Validation of the circular RNA model in AD-related phenotypes in independent samples from the Knight-ADRC
To analyze the robustness of the model in biomarker status prediction, we analyzed the association of the circRNA model with amyloid-PET (n = 543) and plasma pTau217 (n = 602) status from the discovery dataset that was not used in training the biomarker-confirmed model. The circRNA predictive ability for AD biomarker status was similar in the subset of samples not used in training, including amyloid-PET (training AUC = 0.757; additional samples AUC = 0.726) and plasma pTau217 (training AUC = 0.747; additional samples AUC = 0.716; Extended Data Fig. 6a–c).
Replication in independent Knight-ADRC samples
To validate the blood circRNA model in independent samples, we used separate samples from the Knight-ADRC cohort as a first replication cohort (Table 1). These samples (n = 551) included biomarker-confirmed status (36 A+T+ AD, 174 A−T− CU) and amyloid-PET (147 A+, 303 A−) data. Of the participants with plasma pTau217, 61 progressed to symptomatic AD within 8 years. The circRNA model showed an AUC of 0.863 for biomarker-confirmed status, which increased to 0.955 when integrating with pTau217. The same model also showed high prediction for amyloid-PET positivity (AUC = 0.771; Extended Data Fig. 7a–c). The circRNA model also replicated for progression to symptomatic AD, showing an HR of 3.83 by itself and 13.95 when combined with pTau217 (Fig. 4e).
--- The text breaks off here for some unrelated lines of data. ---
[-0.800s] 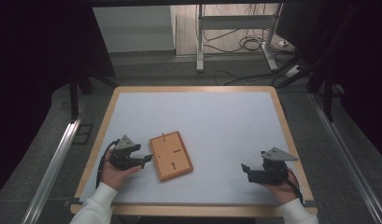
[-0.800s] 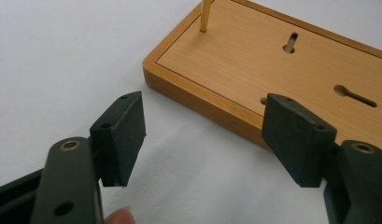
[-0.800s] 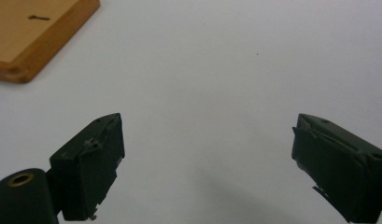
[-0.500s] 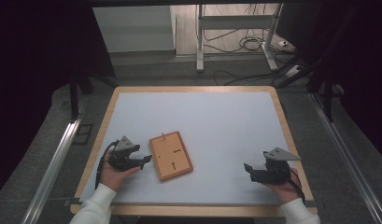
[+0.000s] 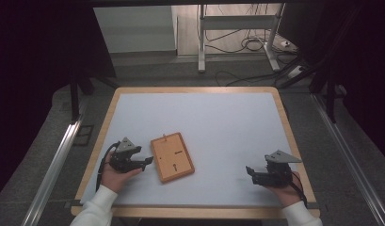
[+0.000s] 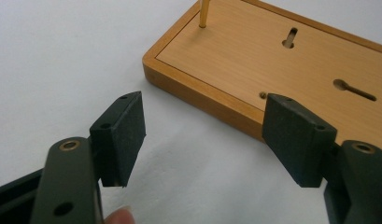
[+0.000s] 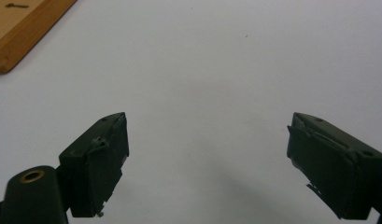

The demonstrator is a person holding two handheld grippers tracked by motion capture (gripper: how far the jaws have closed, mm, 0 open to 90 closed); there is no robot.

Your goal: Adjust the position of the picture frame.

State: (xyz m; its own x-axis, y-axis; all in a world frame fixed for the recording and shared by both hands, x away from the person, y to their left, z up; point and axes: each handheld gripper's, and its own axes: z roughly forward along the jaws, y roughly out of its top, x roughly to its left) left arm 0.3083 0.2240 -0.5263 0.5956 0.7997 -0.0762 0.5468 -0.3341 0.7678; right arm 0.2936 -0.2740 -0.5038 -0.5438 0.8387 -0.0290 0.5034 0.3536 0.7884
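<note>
- Over on the left, the left gripper (image 5: 144, 163) sits low on the table (image 5: 228, 127), its jaws spread wide with nothing between them, tips just beside the near long edge of the wooden board (image 5: 172, 157) but not touching it.
- From the left gripper view, that board (image 6: 272, 60) lies flat, a thin brass pin (image 6: 203, 13) standing upright near one corner and two keyhole slots cut in its face; one jaw already overlaps the board's edge in the picture.
- My read: this is the approach, grip not yet made. Next move calls for easing the jaws forward to straddle the board's edge, then closing squarely so it doesn't skid on the smooth surface.
- The left hand is cupped under its gripper, palm up, wrist near level, pointing toward the right.
- Far right, the right gripper (image 5: 252, 173) rests well apart from the board, jaws likewise wide and empty, aimed back toward the centre.
- In the right gripper view the board's corner (image 7: 25, 32) is probably the tan piece at top left — it's soft there.
</note>
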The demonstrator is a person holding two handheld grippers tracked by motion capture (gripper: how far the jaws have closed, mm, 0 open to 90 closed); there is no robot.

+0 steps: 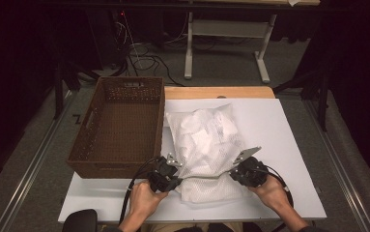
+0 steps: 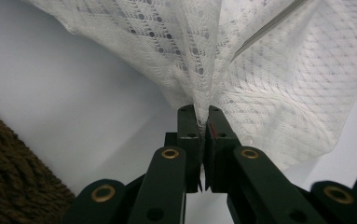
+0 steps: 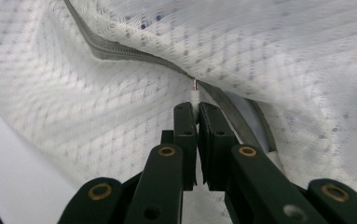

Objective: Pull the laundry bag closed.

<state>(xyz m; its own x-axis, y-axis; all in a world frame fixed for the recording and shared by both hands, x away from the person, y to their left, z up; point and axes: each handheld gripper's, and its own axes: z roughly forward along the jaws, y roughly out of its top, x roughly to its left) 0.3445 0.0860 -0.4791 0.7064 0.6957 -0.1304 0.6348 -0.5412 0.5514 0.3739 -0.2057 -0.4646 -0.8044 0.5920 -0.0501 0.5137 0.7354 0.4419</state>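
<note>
Left gripper view, jaws clamped on mesh bag (image 2: 269,93), right jaws on zip pull (image 3: 194,93)

A white mesh laundry bag (image 1: 206,145) lies on the white table just right of the table's left half, reaching from near the far edge toward the near edge. It is stuffed with white fabric and bulges in crumpled folds. A grey zipper (image 3: 120,49) runs along its near end, where the mesh is lifted and stretched taut.
</note>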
Replication in the independent A4 cohort
To replicate the blood circRNA model in a second independent AD cohort, we mined the existing A4 RNA-seq data (Table 1). As the RNA-seq data from this study were collected at baseline when all participants were CU, we were not able to perform a head-to-head comparison of the circRNA model for biomarker-confirmed status. Instead, we analyzed the model performance to identify biomarker-positive (amyloid-PET and plasma pTau217) individuals. The circRNA model showed robust prediction for biomarker status (AUC = 0.723; Supplementary Figs. 7 and 8), which was comparable with the AUC for amyloid positivity in the Knight-ADRC discovery (AUC = 0.755) and replication (AUC = 0.757) cohorts. The circRNA model also replicated for progression to symptomatic AD, showing an HR of 2.93, which was significantly higher than that of the pTau217 model (HR = 1.87), further increasing to 4.58 when pTau217 and the circRNA model were integrated. No significant differences were found when using DCC, CIRI2 or CIRI3 counts (Fig. 4e). Together, the prediction model created using the Knight-ADRC cohort was replicated in the A4 dataset for brain amyloidosis and progression to symptomatic AD models, highlighting model generalizability and applicability to AD diagnosis in blood.